While intended to record the actions of police, recording the police means recording the civilians they interact with. Few people actually see the vast majority of the footage — police might view it while preparing their reports, and a clip that ends up being pertinent to an investigation might be widely viewed — but it's still there, and both the legalities and the long-term consequences of this new type of surveillance are unclear [source: Weiner].
How do two-party consent rules apply in the body-camera context? How will law-enforcement and government agencies use the countless terabytes of video down the road? Will members of the community decide not to approach officers with tips if they know they'll be recorded? Will domestic-violence victims be less likely to seek help?
Some officers can turn the cameras off in highly sensitive situations — hospital interviews, for instance, or car accidents with injuries, both of which can have medical-confidentiality implications in additional to personal-privacy concerns [sources: Weiner, Wells]. Some departments require that officers offer to stop recording when they enter a private residence [source: Weiner].
The privacy of the officers is at risk, too. Officers can forget to turn off their cameras in the bathroom [source: Wells]. Their private conversations with co-workers might be recorded [source: Stanley].
Or much worse. In 2014, an Arizona officer responding to a domestic-dispute call ended up recording his own murder. The officer's body camera was filming when a man he was questioning pulled out a gun and shot him. Under Arizona law, the police department was forced to release an edited version of the video to media outlets when they requested it [source: Kaste].

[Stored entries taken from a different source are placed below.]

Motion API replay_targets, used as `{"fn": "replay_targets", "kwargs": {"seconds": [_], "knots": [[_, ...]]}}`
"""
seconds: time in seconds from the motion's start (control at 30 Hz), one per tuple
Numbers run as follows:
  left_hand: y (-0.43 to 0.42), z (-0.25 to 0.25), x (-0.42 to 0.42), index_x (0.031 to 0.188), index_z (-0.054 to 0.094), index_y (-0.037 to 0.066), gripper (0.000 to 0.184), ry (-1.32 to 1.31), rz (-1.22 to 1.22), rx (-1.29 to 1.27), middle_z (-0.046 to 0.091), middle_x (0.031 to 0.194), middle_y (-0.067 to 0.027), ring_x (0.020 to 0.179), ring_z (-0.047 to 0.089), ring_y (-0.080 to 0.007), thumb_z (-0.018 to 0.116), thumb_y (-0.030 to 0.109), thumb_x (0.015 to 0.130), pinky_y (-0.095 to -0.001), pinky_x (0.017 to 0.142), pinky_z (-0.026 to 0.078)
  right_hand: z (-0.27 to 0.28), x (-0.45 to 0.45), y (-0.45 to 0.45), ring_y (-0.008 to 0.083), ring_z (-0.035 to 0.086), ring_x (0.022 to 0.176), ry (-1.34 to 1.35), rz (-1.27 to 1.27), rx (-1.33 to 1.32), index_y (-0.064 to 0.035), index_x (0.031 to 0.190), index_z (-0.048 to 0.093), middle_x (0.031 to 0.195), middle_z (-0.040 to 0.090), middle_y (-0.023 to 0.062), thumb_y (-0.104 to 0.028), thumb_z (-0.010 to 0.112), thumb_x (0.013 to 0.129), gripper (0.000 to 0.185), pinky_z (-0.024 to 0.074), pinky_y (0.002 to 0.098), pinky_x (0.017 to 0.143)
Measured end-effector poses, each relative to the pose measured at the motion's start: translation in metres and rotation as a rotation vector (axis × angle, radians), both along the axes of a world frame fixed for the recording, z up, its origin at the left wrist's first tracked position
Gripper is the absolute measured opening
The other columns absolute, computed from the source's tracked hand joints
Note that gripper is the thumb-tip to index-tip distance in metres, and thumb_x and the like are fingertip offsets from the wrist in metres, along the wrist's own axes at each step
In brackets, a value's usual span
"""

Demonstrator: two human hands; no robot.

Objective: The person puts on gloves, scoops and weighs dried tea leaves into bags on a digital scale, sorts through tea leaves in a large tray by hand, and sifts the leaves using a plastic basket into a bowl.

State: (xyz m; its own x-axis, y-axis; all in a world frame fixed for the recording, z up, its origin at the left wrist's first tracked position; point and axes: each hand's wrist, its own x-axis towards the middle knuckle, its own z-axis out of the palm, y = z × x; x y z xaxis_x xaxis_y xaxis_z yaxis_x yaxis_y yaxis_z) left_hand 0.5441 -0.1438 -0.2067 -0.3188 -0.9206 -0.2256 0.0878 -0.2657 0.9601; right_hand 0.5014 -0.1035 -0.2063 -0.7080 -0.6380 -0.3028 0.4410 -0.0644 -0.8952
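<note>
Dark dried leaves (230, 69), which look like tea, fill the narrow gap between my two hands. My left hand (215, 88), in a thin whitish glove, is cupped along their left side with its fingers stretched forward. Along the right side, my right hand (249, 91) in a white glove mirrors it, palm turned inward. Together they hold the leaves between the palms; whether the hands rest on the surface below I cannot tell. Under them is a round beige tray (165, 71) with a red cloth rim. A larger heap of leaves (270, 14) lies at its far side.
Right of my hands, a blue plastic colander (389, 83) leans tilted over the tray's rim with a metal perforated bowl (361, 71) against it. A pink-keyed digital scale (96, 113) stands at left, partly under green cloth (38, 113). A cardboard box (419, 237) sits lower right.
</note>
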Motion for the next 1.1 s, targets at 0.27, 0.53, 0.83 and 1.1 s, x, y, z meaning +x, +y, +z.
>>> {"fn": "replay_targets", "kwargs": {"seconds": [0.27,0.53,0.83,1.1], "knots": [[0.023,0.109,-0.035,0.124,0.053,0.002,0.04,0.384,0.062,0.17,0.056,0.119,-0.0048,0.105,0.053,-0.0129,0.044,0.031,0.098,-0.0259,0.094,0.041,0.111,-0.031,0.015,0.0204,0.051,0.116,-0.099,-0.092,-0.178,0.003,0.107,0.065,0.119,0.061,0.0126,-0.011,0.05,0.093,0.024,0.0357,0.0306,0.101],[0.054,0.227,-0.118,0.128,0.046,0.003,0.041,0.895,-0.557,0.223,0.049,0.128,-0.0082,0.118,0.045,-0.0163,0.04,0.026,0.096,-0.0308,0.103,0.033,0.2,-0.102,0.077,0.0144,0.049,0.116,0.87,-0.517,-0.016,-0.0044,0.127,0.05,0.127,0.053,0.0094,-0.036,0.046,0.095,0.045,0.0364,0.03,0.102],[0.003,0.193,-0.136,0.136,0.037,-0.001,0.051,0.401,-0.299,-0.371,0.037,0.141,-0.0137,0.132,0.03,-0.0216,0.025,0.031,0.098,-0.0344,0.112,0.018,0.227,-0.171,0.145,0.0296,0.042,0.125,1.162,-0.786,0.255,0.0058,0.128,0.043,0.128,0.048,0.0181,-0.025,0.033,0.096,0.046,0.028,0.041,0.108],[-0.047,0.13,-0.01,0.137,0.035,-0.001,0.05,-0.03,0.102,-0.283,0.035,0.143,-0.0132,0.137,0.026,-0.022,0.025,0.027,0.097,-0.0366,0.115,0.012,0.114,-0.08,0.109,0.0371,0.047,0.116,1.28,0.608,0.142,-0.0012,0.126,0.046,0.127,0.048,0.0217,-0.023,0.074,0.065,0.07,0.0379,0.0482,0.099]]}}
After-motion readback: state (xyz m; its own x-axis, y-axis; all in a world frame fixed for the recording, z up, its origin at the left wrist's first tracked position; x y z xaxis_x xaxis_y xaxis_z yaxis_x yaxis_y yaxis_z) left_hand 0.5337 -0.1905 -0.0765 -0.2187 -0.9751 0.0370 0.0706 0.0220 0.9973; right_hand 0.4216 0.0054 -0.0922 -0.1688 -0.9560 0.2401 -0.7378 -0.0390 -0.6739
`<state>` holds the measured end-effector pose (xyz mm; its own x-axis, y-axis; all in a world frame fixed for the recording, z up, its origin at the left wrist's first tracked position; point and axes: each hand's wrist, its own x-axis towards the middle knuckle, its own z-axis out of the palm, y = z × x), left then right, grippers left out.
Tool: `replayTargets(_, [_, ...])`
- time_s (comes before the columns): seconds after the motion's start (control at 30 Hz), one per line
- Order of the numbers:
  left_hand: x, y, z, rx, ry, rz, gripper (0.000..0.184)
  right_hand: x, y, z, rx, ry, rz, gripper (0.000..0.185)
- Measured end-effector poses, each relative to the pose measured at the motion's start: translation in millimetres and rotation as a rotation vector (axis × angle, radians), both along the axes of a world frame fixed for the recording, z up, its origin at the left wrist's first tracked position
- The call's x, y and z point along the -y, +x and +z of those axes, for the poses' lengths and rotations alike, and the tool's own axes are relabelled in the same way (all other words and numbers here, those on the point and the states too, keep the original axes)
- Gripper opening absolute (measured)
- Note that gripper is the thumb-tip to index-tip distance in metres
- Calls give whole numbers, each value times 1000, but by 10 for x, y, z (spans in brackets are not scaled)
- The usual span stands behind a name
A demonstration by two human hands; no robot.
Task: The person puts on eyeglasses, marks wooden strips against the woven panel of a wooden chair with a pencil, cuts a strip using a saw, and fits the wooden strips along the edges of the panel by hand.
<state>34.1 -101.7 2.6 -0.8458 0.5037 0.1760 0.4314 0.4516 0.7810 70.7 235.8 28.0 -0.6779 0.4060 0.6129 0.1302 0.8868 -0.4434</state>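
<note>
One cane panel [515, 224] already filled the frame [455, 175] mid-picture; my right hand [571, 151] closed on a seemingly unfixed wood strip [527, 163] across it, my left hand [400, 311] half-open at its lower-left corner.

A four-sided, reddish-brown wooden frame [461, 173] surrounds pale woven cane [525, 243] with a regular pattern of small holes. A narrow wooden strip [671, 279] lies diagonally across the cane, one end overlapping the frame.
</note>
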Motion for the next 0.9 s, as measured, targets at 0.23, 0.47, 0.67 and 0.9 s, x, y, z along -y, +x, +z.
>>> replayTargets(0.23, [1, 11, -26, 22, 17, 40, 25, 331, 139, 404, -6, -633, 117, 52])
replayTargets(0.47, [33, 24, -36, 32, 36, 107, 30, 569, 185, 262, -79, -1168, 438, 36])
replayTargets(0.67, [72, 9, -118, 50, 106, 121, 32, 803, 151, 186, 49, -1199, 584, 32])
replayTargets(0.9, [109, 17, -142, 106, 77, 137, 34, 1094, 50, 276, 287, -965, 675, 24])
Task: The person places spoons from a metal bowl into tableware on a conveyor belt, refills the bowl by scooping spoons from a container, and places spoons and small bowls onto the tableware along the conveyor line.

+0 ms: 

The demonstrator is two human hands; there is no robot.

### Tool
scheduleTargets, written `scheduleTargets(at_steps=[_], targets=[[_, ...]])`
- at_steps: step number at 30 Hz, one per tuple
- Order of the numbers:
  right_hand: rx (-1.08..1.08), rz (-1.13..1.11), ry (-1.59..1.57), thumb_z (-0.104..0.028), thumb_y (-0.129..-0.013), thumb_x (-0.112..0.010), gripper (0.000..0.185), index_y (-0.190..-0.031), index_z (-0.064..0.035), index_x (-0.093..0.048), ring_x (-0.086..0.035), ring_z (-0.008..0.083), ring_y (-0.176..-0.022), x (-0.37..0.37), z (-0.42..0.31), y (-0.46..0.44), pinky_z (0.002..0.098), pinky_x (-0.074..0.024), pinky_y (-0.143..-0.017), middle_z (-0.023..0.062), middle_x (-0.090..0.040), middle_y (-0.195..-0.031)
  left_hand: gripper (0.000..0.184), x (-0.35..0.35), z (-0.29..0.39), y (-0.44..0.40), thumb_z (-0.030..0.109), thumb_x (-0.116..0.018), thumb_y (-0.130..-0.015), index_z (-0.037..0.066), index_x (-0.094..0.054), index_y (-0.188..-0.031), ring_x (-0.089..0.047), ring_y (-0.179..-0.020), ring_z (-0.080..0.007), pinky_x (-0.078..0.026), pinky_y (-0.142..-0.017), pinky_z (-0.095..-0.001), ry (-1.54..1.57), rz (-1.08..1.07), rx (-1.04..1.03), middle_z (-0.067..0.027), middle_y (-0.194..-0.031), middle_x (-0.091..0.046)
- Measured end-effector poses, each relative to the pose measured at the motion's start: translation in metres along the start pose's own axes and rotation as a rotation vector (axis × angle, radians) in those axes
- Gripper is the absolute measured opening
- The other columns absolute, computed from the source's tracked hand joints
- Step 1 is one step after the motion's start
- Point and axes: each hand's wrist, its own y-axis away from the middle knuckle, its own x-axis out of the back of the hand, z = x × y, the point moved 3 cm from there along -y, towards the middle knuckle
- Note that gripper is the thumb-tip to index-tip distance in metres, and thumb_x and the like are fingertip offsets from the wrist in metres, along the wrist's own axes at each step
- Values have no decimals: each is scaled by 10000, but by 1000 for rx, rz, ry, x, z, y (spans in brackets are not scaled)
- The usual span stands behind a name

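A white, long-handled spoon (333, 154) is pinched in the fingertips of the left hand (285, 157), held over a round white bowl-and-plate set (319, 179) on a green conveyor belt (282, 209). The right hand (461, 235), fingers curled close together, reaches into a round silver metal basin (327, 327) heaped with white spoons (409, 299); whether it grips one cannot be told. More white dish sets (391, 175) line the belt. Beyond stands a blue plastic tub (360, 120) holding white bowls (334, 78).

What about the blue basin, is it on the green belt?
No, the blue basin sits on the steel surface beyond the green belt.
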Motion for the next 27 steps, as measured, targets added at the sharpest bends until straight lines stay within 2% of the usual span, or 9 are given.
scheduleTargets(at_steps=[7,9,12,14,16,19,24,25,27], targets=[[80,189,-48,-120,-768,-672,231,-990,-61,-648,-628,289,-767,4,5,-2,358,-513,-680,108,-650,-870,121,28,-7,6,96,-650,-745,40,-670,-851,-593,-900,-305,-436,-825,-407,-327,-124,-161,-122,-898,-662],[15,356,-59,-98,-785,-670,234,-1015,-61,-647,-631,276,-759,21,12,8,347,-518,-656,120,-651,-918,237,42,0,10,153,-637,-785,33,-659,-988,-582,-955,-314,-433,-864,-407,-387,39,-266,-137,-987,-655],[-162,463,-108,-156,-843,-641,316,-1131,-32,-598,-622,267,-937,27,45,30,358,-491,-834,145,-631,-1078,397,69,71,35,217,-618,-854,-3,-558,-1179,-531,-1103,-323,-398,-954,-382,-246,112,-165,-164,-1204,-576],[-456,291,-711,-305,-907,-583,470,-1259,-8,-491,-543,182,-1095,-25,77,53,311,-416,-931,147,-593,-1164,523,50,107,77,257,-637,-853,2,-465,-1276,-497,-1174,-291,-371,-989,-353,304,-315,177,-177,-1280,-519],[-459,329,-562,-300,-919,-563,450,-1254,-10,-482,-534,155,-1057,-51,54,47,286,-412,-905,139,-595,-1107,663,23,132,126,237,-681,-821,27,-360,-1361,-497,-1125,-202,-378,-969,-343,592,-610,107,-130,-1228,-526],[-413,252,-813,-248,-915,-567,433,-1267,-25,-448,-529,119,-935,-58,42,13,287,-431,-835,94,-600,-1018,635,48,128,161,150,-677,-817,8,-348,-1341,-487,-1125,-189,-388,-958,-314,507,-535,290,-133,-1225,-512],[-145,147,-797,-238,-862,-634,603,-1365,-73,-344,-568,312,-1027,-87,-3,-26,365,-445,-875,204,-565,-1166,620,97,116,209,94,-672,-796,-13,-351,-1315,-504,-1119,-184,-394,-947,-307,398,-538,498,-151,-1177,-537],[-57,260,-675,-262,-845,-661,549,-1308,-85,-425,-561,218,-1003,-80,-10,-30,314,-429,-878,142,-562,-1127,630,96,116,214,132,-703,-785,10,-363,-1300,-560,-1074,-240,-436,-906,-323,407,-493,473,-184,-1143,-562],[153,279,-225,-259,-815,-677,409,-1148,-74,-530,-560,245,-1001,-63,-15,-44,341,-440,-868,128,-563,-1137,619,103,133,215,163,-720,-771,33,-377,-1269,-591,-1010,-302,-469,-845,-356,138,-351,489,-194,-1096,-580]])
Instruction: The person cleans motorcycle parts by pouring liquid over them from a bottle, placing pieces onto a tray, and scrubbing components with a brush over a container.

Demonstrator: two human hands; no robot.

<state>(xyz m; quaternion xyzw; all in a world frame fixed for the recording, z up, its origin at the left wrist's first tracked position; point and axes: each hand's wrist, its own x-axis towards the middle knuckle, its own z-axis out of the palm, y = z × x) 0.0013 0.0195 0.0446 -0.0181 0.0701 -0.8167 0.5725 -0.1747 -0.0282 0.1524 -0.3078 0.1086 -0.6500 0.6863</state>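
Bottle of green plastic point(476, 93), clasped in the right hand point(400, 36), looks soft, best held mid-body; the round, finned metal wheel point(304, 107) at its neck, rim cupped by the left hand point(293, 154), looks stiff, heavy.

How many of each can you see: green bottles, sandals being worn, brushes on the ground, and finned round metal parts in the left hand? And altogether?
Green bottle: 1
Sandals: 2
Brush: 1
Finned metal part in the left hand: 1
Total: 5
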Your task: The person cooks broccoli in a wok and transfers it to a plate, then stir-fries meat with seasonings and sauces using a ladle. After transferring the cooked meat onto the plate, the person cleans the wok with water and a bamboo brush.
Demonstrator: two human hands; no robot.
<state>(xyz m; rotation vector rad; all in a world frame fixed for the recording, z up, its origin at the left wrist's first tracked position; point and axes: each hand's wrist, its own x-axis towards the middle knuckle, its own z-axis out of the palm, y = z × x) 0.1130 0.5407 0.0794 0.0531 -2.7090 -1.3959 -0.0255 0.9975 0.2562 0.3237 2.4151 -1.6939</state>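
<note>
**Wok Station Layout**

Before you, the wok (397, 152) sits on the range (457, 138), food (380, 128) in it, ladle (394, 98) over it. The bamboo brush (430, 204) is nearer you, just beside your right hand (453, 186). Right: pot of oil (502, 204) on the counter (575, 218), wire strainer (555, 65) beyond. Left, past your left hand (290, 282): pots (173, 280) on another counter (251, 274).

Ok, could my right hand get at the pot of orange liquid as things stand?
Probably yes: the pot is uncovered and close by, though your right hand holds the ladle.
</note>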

The American Civil Liberties Union (ACLU) advocates requiring permission from those filmed before a video can be released. It also sees redaction capabilities as essential, exemplified in the case of an Albuquerque officer who had his body camera running when he responded to a scene and found a child being strangled. Under New Mexico law, the police had to release the video when media outlets requested it [source: Weiner]. (It's actually rare for states' open-records laws to apply to this type of record, though, at least according to the Harvard Law Review.)
In the end, that the ACLU supports body-camera programs even conditionally speaks to the depth of dissatisfaction with the current state of policing. But whether body cameras will affect real change is uncertain.